[Mailman-Developers] Quoting problem in 2.0

Georg Mischler schorsch@schorsch.com
Wed, 3 Jan 2001 18:12:04 -0500 (EST)


Barry A. Warsaw wrote:

> 
> >>>>> "GM" == Georg Mischler <schorsch@schorsch.com> writes:
> 
>     GM> Barry A. Warsaw wrote:
> 
>     >>  You're right it is a simple fix, see below.
> 
>     GM> While you're at it... The following is also a simple fix,
>     GM> which eliminates at least some of the "inexplicable" failures
>     GM> to create HTML archives:
> 
> This doesn't seem right.  From the referenced archive message, the
> change is supposed to add a hit for negative timezones, but that's
> /not/ what those last three \d's are trying to match.  They're trying
> to match a four-digit year.  It makes no sense to add an optional sign
> to the year matching field.
 
As happens once in a while, I'm slightly confused now. My own
experiments demonstrated to me that this change removes the
problem, or at least that's what I think they demonstrated.

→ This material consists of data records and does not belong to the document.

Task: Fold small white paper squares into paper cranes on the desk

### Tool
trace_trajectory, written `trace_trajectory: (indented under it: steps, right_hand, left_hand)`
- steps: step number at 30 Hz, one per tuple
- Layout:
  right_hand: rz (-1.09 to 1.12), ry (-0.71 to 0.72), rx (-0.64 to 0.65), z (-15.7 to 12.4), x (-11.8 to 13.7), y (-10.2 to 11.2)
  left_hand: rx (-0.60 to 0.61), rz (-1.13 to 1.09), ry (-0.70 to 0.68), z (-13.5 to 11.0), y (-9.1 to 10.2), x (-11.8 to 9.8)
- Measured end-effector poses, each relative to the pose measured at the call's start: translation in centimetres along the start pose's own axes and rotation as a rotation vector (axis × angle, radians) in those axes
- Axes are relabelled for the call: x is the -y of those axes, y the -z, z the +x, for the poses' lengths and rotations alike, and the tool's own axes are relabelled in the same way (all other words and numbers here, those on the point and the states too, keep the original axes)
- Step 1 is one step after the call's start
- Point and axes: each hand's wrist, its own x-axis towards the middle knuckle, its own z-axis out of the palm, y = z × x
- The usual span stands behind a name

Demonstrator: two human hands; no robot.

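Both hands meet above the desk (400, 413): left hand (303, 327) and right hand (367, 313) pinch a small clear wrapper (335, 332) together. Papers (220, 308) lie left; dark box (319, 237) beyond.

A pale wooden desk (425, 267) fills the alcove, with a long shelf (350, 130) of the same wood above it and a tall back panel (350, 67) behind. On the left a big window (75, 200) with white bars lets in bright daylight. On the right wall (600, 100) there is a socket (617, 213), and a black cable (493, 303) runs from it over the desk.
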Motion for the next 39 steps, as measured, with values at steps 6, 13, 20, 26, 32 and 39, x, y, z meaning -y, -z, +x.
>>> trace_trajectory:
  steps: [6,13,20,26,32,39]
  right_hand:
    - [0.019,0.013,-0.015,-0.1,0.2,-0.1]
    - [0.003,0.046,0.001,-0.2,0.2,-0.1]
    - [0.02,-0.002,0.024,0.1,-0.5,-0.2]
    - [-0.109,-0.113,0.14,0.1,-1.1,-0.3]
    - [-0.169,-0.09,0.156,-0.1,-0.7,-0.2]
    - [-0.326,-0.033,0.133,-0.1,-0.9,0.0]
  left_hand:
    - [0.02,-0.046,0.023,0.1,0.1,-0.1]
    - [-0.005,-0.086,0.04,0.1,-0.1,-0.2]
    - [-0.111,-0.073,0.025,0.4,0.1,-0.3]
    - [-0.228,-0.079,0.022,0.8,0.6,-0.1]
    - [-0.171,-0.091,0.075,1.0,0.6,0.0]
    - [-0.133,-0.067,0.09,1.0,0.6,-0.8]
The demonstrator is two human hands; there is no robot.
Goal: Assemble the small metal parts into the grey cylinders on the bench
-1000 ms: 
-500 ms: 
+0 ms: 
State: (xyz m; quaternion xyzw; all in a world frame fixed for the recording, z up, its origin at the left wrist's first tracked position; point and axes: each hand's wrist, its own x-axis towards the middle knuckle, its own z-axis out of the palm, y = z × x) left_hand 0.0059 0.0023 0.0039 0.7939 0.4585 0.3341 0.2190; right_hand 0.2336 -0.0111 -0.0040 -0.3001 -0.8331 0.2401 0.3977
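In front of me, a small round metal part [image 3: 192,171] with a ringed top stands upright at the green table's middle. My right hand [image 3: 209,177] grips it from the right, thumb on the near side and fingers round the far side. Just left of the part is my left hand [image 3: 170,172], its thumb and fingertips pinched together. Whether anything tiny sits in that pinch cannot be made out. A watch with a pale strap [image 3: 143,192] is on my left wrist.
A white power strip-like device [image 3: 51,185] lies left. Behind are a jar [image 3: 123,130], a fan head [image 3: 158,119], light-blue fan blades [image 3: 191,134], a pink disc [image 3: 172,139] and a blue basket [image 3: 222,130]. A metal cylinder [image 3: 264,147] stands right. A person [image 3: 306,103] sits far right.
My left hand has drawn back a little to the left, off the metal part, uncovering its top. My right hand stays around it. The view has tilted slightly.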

The following is a typical "From " line as I often encounter them:

From schorsch@schorsch.com Thu Jun 10 13:09:41 1999 -0400


From my understanding, this matches to the pattern like follows
(whitespace inserted for clarity):

 'From \s* \S+                   \s+ \w\w\w \s+ \w\w\w \s+ \d\d? \s+
 'From     schorsch@schorsch.com     Thu        Jun        10  
  
  \d\d?:\d\d(:\d\d)? (\s+ \S+)? \s+ [+-]? \d\d\d\d \s *$'
  13   :09   :41          1999      -     0400        '


I must admit that I'm not completely sure why the \S (non
whitespace) matching the year is grouped together with the
preceding whitespace (hmmm... the year is probably optional?).
But in any case, unless I'm missing something crucial, the above
interpretation confirms my experiments exactly to the point.

In my experience, the above real-life "From " header is matched
by the modified pattern, but not by the original one. Thinking
about it, it seems that the last 4*\d group matches *either*
the year, *or* the time zone, depending on the existence of
one of them. But even if this is the case, it shouldn't be a
problem (except for potentially matching a negative year...)

If it is actually the timezone that is optional, then the
grouping might rather be needed there instead of with the year.
Or is the pattern meant to match a line where the timezone
comes before the year? We'd need to allow for both possibilities
then. My suggestion to use the very robust parsedate_tz()
function from rfc822.py instead starts to make more and more
sense to me.

Or am I hallucinating beyond repair here?


-schorsch

-- 
Georg Mischler  --  simulations developer  --  schorsch at schorsch.com
+schorsch.com+  --  lighting design tools  --  http://www.schorsch.com/